— TASK DESCRIPTION —
Copy out the full data exactly as given; pictures should not be included.

— DATA EXCERPT —
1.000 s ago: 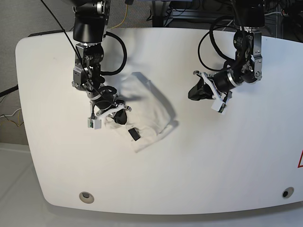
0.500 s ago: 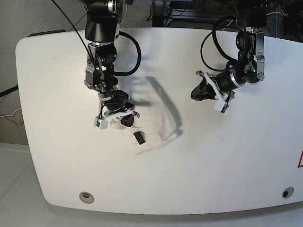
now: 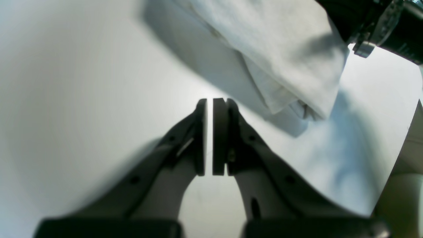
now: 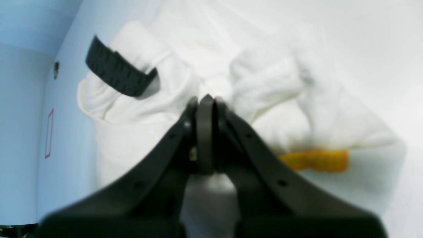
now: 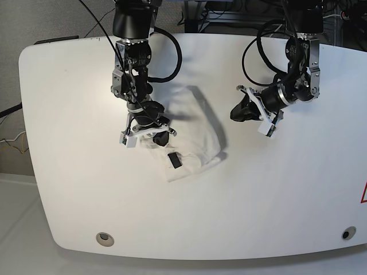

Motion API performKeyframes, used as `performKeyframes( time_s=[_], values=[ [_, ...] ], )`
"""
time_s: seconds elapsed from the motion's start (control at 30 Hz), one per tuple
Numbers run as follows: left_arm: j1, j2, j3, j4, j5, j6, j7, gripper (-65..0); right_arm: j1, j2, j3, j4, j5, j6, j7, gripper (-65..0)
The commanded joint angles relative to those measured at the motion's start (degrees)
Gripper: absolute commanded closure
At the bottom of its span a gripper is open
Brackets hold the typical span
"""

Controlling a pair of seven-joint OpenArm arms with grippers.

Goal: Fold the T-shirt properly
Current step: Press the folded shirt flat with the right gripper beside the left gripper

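Observation:
The T-shirt (image 5: 195, 134) lies bunched up, white, on the white table (image 5: 269, 195), with its small black neck label (image 5: 174, 160) on the near side. My right gripper (image 5: 159, 136) is shut on a fold of the T-shirt (image 4: 281, 82) at its left side; the right wrist view shows the label (image 4: 115, 71) and a strip of orange print (image 4: 314, 161) beside the closed fingers. To the right of the cloth, my left gripper (image 5: 235, 113) hangs shut and holds nothing. In the left wrist view its tips (image 3: 210, 100) point at the bare table just short of the T-shirt's edge (image 3: 274, 49).
The table's rounded front edge has a round hole at the near left (image 5: 104, 238) and another at the near right (image 5: 344, 234). A red triangle sticker (image 5: 363, 195) sits at the right edge. Cables (image 5: 252, 46) loop behind both arms.
The right arm has moved to the right in the base view and dragged the T-shirt along with it. The left arm has barely shifted.

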State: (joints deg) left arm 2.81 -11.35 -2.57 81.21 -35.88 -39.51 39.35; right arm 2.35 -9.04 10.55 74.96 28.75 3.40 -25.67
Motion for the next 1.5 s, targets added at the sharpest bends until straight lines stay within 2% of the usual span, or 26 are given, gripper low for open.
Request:
performKeyframes(
  time_s=[0.0, 0.43, 0.83, 1.47],
  values=[
    [-1.01, -0.38, -0.11, 1.12, -1.26, -0.49, -1.24, -1.6, -0.28, 0.04, 0.05, -0.01, -1.63, -2.21, -2.59, 0.0],
    [-1.01, -0.38, -0.11, 1.12, -1.18, -0.49, -1.24, -1.6, -0.11, 0.04, -9.27, 0.07, -1.63, -2.21, -0.04, 0.0],
    [-0.74, -1.61, -0.11, 1.12, -1.18, -0.49, -1.24, -1.6, 0.60, 0.04, -9.45, 1.83, -1.63, -1.68, 0.13, 0.0],
    [-0.65, -2.23, -0.11, 4.64, -1.26, -0.49, -1.24, -1.6, 0.51, 0.11, -9.45, 16.07, -2.07, -2.12, 0.04, 0.0]
  ],
)
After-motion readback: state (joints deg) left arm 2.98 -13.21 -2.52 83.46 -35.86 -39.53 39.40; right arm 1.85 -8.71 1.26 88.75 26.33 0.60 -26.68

— TASK OUTPUT —
1.000 s ago: 
0.500 s ago: 
now: 
now: 
now: 

Motion API performKeyframes, used as `performKeyframes( time_s=[_], values=[ [_, ...] ], )`
"""
time_s: seconds elapsed from the motion's start (control at 30 Hz), one per tuple
Numbers run as follows: left_arm: j1, j2, j3, j4, j5, j6, j7, gripper (-65..0); right_arm: j1, j2, j3, j4, j5, j6, j7, gripper (-65..0)
The commanded joint angles relative to those measured at the motion's start (degrees)
Gripper: absolute commanded closure
At the bottom of its span a gripper is open
Brackets hold the typical span
"""

Controlling a pair of seven-joint OpenArm arms with grippers.

Goal: Fold the T-shirt properly
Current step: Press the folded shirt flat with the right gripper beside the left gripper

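Observation:
The T-shirt (image 5: 195, 134) lies bunched up, white, on the white table (image 5: 269, 195), with its small black neck label (image 5: 174, 160) on the near side. My right gripper (image 5: 159, 136) is shut on a fold of the T-shirt (image 4: 281, 82) at its left side; the right wrist view shows the label (image 4: 115, 71) and a strip of orange print (image 4: 314, 161) beside the closed fingers. To the right of the cloth, my left gripper (image 5: 235, 113) hangs shut and holds nothing. In the left wrist view its tips (image 3: 210, 100) point at the bare table just short of the T-shirt's edge (image 3: 274, 49).
The table's rounded front edge has a round hole at the near left (image 5: 104, 238) and another at the near right (image 5: 344, 234). A red triangle sticker (image 5: 363, 195) sits at the right edge. Cables (image 5: 252, 46) loop behind both arms.
The right arm has moved to the right in the base view and dragged the T-shirt along with it. The left arm has barely shifted.
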
State: (joints deg) left arm 2.81 -11.35 -2.57 81.21 -35.88 -39.51 39.35; right arm 2.35 -9.04 10.55 74.96 28.75 3.40 -25.67
Motion for the next 1.5 s, targets added at the sharpest bends until straight lines stay within 2% of the usual span, or 26 are given, gripper low for open.
Request:
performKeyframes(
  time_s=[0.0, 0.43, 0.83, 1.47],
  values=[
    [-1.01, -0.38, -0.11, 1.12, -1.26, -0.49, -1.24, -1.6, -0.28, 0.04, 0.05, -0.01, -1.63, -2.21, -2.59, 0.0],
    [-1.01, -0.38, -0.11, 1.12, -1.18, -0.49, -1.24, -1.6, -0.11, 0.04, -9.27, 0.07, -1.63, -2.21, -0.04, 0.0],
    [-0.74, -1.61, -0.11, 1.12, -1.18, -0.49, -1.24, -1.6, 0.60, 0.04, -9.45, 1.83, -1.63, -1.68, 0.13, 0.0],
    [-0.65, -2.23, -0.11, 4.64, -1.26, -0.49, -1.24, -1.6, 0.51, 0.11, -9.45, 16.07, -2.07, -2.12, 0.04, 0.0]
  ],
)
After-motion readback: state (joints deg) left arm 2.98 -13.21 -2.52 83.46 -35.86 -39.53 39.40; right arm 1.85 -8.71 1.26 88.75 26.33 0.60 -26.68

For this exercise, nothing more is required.